Is Peru a country especially prone to producing radical political visions? Are such visions mere inventions of nonconformist intellectuals, or expression of widespread popular sentiment? What has been the trajectory of political projects that aimed to convert these “utopic emotions” into revolution? (15). These are questions that José Luis Rénique raises and returns to throughout his latest book, La nación radical. In the context of Peru's current political crisis, as protesters demand democratic accountability and an authoritarian regime seems intent on shutting down avenues for political expression, this book is essential reading.
Across six sections that combine unpublished texts with others that have been substantially revised for this volume, Rénique analyzes different aspects of Peru's radical tradition, from Juan Bustamante's indigenous rebellion of 1867 through the indigenista projects of the early and mid twentieth century, the emergence of the New Left in the 1960s, and the ideological struggles and violent consequences of the Internal Armed Conflict (1980–2000). While the actors examined all fall loosely within the span of left-wing politics (there is no exploration of fascist or right-wing movements), the author shows how the parameters and strategies of radical politics have shifted over time and in response to different historical junctures. The book is particularly successful at blending biography with intellectual history, revealing, for example, how indigenista Enrique López Albújar's experiences as a provincial judge in Huánuco (central highlands) shaped his literary work, and how Luis de la Puente Uceda's revolutionary strategy took shape following his trips to Castro's Cuba. There are also important reflections on the personal costs of a commitment to radicalism.
The only comparative analysis of Peruvian and non-Peruvian intellectuals comes in Chapter 2, which compares the trajectory and writings of the Chilean Benjamín Vicuña Mackenna and the Peruvian Manuel González Prada. As such, the book does not directly address the question of whether Peru is especially given to producing radical intellectuals. What it shows quite clearly, however, is that Peru's intellectual history is underpinned by a racially framed breach between rural and urban society, or more specifically, between Lima and the highlands.
The desire to overcome this breach and build a harmonious nation motivated figures from Manuel González Prada to Maruja Martínez to enter the political fray. But it also led to the reproduction and reformulation of misplaced assumptions about the racial “other.” Thus, the tendency among indigenista intellectuals to reduce the complex realities of rural conflict to a confrontation between modernity and tradition found its echo in the idealistic vision of the MIR guerrillas, the violent “new peasant vanguard” envisioned by Sendero Luminoso, and the exasperated comments of a young Ricardo Letts Colmenares: “How strange that I should have to wage revolution for my people! What a tragedy! It is the product of the damage produced by 140 years of betrayal and four centuries of viceregal oppression.” (464). The repetition of this discourse, Rénique argues, stems from both a failure to take account of the constant change and reinvention that has characterized Peru's rural communities, and the pragmatic desire to forge a myth to mobilize support within (or against) an entrenched and deeply unequal political system.

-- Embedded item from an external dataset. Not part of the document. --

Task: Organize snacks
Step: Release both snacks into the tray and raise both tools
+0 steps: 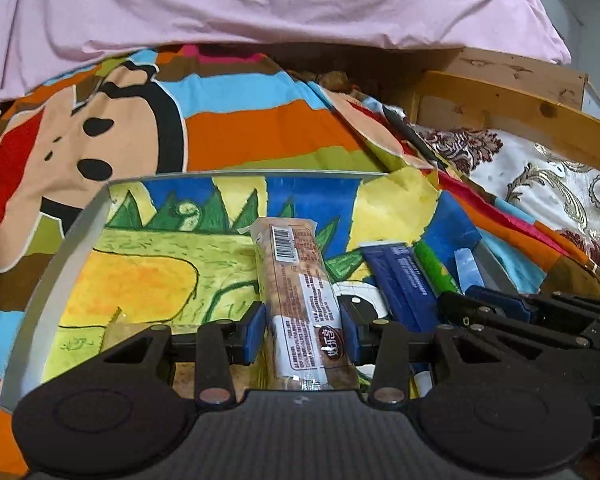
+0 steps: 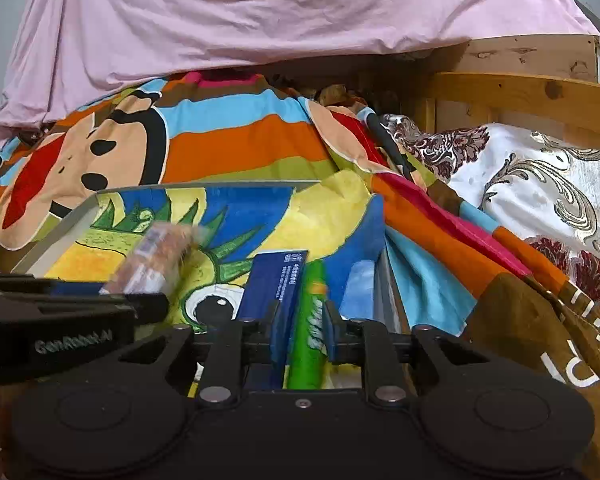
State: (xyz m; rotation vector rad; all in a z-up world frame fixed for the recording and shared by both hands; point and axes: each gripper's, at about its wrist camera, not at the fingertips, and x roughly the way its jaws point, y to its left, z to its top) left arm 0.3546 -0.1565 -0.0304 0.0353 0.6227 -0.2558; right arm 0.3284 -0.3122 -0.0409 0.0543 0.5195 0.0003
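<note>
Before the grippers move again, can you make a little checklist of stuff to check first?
1. Left gripper shut on the long brown clear-wrapped snack bar: ok.
2. Right gripper shut on the green snack tube: ok.
3. Both snacks over the shallow grey box with the painted liner: ok.
4. Dark blue flat packs lying beside the tube: ok.
5. Bare space on the box's left side: ok.
6. Snacks touching the liner: cannot tell.

Left of the left gripper's fingers (image 1: 260, 332) the tray floor (image 1: 140, 272) lies open; rightward, blue packets (image 1: 396, 280) and right gripper (image 1: 540, 312) crowd it.
</note>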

Spanning work from the late 1970s until the present, the book is a fascinating window on the evolution of Rénique's research trajectory and authorial voice, from the detailed archival studies of his early career to the vivid first-person accounts of the Truth and Reconciliation Commission hearings that followed the Internal Armed Conflict. At some 498 pages, this is a long text that merits close reading and careful reflection. It is disappointing that no index is included, since I am sure that this is a text I will return to repeatedly for different reasons. Beyond that quibble, this is a rich and stimulating book that will attract both specialist readers of Peruvian history and those interested in the intellectual history of political radicalism in the Americas.